Another factor is the mic pre... which can also add different colors to the front end. Something robust and warm, like in a tube or class A pre, vs. something thinner sounding in a cheaper pre...can make a world of difference, as do the quality of the converters; so you could take a $3000 U87 through a cheap pre, then A/B it against a $100 SM58 through a nice class A, and end up liking the 58 more...or not.

Again, it depends on the context.

IMHO of course.


Sabin333 Thu, 02/21/2013 - 06:41
Hi. This is a lot to respond to. I'll have to be brief since I'm leaving for work. You all seemed to reference context. So if you want to hear what my main microphone sounds like in the type of music I'm making, you can check it out at [=""]Danny and The Bygones[/]="http://www.dannyand…"]Danny and The Bygones[/] (my website) and/or [[url=http://="http://www.myspace…"]Google[/]="http://www.myspace…"]Google[/] (actually a myspace link)

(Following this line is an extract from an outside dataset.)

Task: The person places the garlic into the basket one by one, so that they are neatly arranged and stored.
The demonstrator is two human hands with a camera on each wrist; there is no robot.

audiokid- Yes, I can see how many of the issues you presented could ruin a mic shootout. Rest assured that with these tracks there are no plugins in use. To alleviate more concern, the engineer and I took concentrated effort to get the 4 microphones as close as possible- so you are hearing one performance for each of the included sets (1 and 2). Lastly, I would have gladly level matched the recordings, but I don't have an RMS or Average Volume tool to measure each track. But since each set of 4 was a single performance, it shouldn't be that hard. So I left the level matching to you guys, the experts.

Davedog- I agree with most everything you said. I just wish you had actually provided some input on my mic shootout recordings. I used the Echo Audiofire Pre8, which is known to have extremely clean and neutral preamps and AD converters. Since you have experience with a lot of different microphones (and I don't), it would be nice to hear your thoughts on the mics I've recorded as compared to the music I make (links above). As I mentioned, one of the microphones in the shootout is the microphone that was used for all of my recordings.

DonnyThompson- do you think that the preamps in my Echo Audiofire Pre8 (which is supposed to have the same preamps as the Onyx and similar DA converters to the Apogee Ensemble) would be too "cheap" for a mic shootout? I used the Pre8 because thats my only preamp (besides my old shitty M-Audio Fastrack Pro) and I wanted to hear how a new microphone would sound with my current preamp.

Again, I appreciate your time. I could really use the help. But telling me that I don't need an "upper-end mics to achieve vocal nirvana" isn't very helpful since: (A) my current mic is basically falling apart, and (B) I need to buy a mulitpattern microphone for specific applications I have in mind. So I am going to buy a new microphone. If you guys listen to the mic shootout and say, "Wow, these all sound the same," then I'll just buy the cheapest multi-pattern mic out there. However, it seems that you all refused to vote on my carefully prepared mic shootout.